YOUR OBJECTIVE: The complete set of records should be given again verbatim.

Start of SUPPLIED ENTRIES

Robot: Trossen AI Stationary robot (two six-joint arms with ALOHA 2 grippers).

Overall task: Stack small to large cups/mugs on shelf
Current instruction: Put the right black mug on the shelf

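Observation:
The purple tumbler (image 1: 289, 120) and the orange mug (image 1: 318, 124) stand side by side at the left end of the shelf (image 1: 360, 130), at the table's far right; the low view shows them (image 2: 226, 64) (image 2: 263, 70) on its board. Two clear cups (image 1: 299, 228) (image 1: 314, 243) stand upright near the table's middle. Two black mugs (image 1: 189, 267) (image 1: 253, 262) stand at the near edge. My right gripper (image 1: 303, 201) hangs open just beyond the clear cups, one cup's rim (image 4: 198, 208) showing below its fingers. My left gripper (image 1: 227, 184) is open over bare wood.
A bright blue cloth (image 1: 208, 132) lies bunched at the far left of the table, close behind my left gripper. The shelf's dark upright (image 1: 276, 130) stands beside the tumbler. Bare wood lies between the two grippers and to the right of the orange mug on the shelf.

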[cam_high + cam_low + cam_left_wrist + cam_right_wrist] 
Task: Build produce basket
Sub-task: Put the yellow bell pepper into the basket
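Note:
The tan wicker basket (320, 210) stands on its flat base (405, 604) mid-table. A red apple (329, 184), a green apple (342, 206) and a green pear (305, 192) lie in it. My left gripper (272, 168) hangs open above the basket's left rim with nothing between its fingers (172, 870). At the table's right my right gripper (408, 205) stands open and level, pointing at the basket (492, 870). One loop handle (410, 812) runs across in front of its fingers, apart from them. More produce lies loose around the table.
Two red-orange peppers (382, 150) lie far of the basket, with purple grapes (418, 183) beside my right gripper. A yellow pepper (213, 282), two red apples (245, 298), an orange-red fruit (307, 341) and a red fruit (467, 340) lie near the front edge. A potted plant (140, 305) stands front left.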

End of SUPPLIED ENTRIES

YOUR SOLUTION:
Robot: Trossen AI Stationary robot (two six-joint arms with ALOHA 2 grippers).

Overall task: Stack small to large cups/mugs on shelf
Current instruction: Put the right black mug on the shelf

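Observation:
The purple tumbler (image 1: 289, 120) and the orange mug (image 1: 318, 124) stand side by side at the left end of the shelf (image 1: 360, 130), at the table's far right; the low view shows them (image 2: 226, 64) (image 2: 263, 70) on its board. Two clear cups (image 1: 299, 228) (image 1: 314, 243) stand upright near the table's middle. Two black mugs (image 1: 189, 267) (image 1: 253, 262) stand at the near edge. My right gripper (image 1: 303, 201) hangs open just beyond the clear cups, one cup's rim (image 4: 198, 208) showing below its fingers. My left gripper (image 1: 227, 184) is open over bare wood.
A bright blue cloth (image 1: 208, 132) lies bunched at the far left of the table, close behind my left gripper. The shelf's dark upright (image 1: 276, 130) stands beside the tumbler. Bare wood lies between the two grippers and to the right of the orange mug on the shelf.
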
[cam_high + cam_low + cam_left_wrist + cam_right_wrist] 
Task: Build produce basket
Sub-task: Put the yellow bell pepper into the basket
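Note:
The tan wicker basket (320, 210) stands on its flat base (405, 604) mid-table. A red apple (329, 184), a green apple (342, 206) and a green pear (305, 192) lie in it. My left gripper (272, 168) hangs open above the basket's left rim with nothing between its fingers (172, 870). At the table's right my right gripper (408, 205) stands open and level, pointing at the basket (492, 870). One loop handle (410, 812) runs across in front of its fingers, apart from them. More produce lies loose around the table.
Two red-orange peppers (382, 150) lie far of the basket, with purple grapes (418, 183) beside my right gripper. A yellow pepper (213, 282), two red apples (245, 298), an orange-red fruit (307, 341) and a red fruit (467, 340) lie near the front edge. A potted plant (140, 305) stands front left.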

The response is now done.